Write down the listing again exactly as it appears below, without its pictures.

-=-=-=-=-

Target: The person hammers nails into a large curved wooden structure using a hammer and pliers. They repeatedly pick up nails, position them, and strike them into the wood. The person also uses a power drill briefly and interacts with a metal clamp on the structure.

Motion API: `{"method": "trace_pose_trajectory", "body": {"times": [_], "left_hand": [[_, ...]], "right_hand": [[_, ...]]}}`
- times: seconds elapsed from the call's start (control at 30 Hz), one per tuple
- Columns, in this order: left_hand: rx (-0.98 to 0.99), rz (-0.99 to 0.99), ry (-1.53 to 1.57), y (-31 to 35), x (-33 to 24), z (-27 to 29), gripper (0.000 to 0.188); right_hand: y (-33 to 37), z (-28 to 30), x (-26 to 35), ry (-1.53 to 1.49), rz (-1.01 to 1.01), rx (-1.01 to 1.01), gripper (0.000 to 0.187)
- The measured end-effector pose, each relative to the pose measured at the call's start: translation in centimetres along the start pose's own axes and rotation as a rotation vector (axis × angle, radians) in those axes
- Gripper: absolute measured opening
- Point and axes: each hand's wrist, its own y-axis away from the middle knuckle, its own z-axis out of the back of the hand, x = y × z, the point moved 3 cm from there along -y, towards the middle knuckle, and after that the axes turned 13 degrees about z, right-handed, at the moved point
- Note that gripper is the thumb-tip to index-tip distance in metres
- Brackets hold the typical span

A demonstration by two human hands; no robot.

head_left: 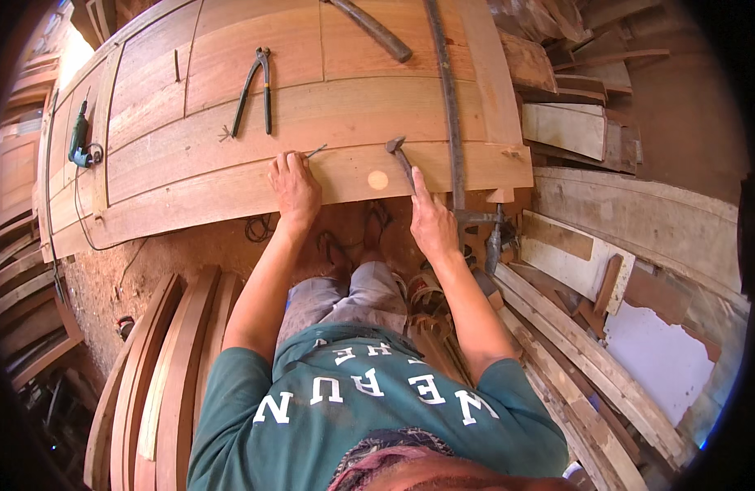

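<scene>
A person's right hand point(431, 219) closes around the handle of a hammer point(408, 172), its head pointing away from the body and sitting just above or on the near edge of a large wooden panel point(353, 123); which of the two cannot be told. To the left of that grip, the left hand point(294, 186) bends its fingers over the same edge of the panel. A thin metal rod point(316, 150) pokes out just beyond its fingertips, toward the hammer's side; whether the fingers pinch it or merely lie beside it cannot be told. A pale round spot point(377, 180) marks the wood between the hands, nearer the hammer.

Beyond the left hand and slightly to its left, a pair of pincers point(268, 98) lies with its handles spread toward the worker. Well to that hand's left rests a green drill point(79, 135). Farther out, past both hands, a second hammer's handle point(373, 31) lies aslant. Just right of the hammer grip, a long metal bar point(449, 106) crosses the panel. Behind the left hand, below the panel, lie long timber boards point(177, 376).
</scene>
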Motion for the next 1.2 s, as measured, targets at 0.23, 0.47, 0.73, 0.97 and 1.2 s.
{"method": "trace_pose_trajectory", "body": {"times": [0.23, 0.47, 0.73, 0.97, 1.2], "left_hand": [[0.004, 0.015, -0.014, 0.1, 0.4, -0.1, 0.01], [0.004, -0.006, -0.006, 0.3, 0.4, 0.1, 0.011], [-0.02, -0.034, 0.066, 0.8, -1.6, 1.5, 0.007], [0.225, 0.127, 0.304, 7.0, -7.5, 0.7, 0.013], [0.256, 0.182, 0.054, 8.7, -11.0, -0.4, 0.015]], "right_hand": [[0.7, 1.3, 1.7, -0.053, 0.043, -0.155, 0.066], [0.8, 0.6, 1.9, -0.106, 0.015, -0.131, 0.067], [-0.8, 4.1, -1.0, -0.28, -0.213, -0.024, 0.055], [-1.9, 7.7, -4.7, -0.4, -0.279, -0.013, 0.056], [-4.1, 9.5, -8.8, -0.49, -0.256, 0.096, 0.054]]}}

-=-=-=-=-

■ The completed task ■
Target: The person hammers nails into a large curved wooden structure using a hammer and pliers. They repeatedly pick up nails, position them, and strike them into the wood. The person also uses a power drill briefly and interacts with a metal clamp on the structure.

Motion API: `{"method": "trace_pose_trajectory", "body": {"times": [_], "left_hand": [[_, ...]], "right_hand": [[_, ...]]}}`
- times: seconds elapsed from the call's start (control at 30 Hz), one per tuple
- Columns, in this order: left_hand: rx (-0.98 to 0.99), rz (-0.99 to 0.99), ry (-1.53 to 1.57), y (-31 to 35), x (-33 to 24), z (-27 to 29), gripper (0.000 to 0.188); right_hand: y (-33 to 37), z (-28 to 30), x (-26 to 35), ry (-1.53 to 1.49), rz (-1.01 to 1.01), rx (-1.01 to 1.01), gripper (0.000 to 0.187)
- The measured end-effector pose, each relative to the pose measured at the call's start: translation in centimetres along the start pose's own axes and rotation as a rotation vector (axis × angle, radians) in those axes
- Gripper: absolute measured opening
- Point and axes: each hand's wrist, its own y-axis away from the middle knuckle, its own z-axis out of the back of the hand, x = y × z, the point moved 3 cm from there along -y, towards the middle knuckle, and after that the axes turned 13 degrees about z, right-handed, at the moved point
- Note that gripper is the thumb-tip to index-tip distance in metres
- Brackets hold the typical span

A demonstration by two human hands; no robot.

head_left: 

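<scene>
A person's right hand point(431, 219) closes around the handle of a hammer point(408, 172), its head pointing away from the body and sitting just above or on the near edge of a large wooden panel point(353, 123); which of the two cannot be told. To the left of that grip, the left hand point(294, 186) bends its fingers over the same edge of the panel. A thin metal rod point(316, 150) pokes out just beyond its fingertips, toward the hammer's side; whether the fingers pinch it or merely lie beside it cannot be told. A pale round spot point(377, 180) marks the wood between the hands, nearer the hammer.

Beyond the left hand and slightly to its left, a pair of pincers point(268, 98) lies with its handles spread toward the worker. Well to that hand's left rests a green drill point(79, 135). Farther out, past both hands, a second hammer's handle point(373, 31) lies aslant. Just right of the hammer grip, a long metal bar point(449, 106) crosses the panel. Behind the left hand, below the panel, lie long timber boards point(177, 376).
</scene>
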Motion for the next 1.2 s, as measured, targets at 0.23, 0.47, 0.73, 0.97 and 1.2 s.
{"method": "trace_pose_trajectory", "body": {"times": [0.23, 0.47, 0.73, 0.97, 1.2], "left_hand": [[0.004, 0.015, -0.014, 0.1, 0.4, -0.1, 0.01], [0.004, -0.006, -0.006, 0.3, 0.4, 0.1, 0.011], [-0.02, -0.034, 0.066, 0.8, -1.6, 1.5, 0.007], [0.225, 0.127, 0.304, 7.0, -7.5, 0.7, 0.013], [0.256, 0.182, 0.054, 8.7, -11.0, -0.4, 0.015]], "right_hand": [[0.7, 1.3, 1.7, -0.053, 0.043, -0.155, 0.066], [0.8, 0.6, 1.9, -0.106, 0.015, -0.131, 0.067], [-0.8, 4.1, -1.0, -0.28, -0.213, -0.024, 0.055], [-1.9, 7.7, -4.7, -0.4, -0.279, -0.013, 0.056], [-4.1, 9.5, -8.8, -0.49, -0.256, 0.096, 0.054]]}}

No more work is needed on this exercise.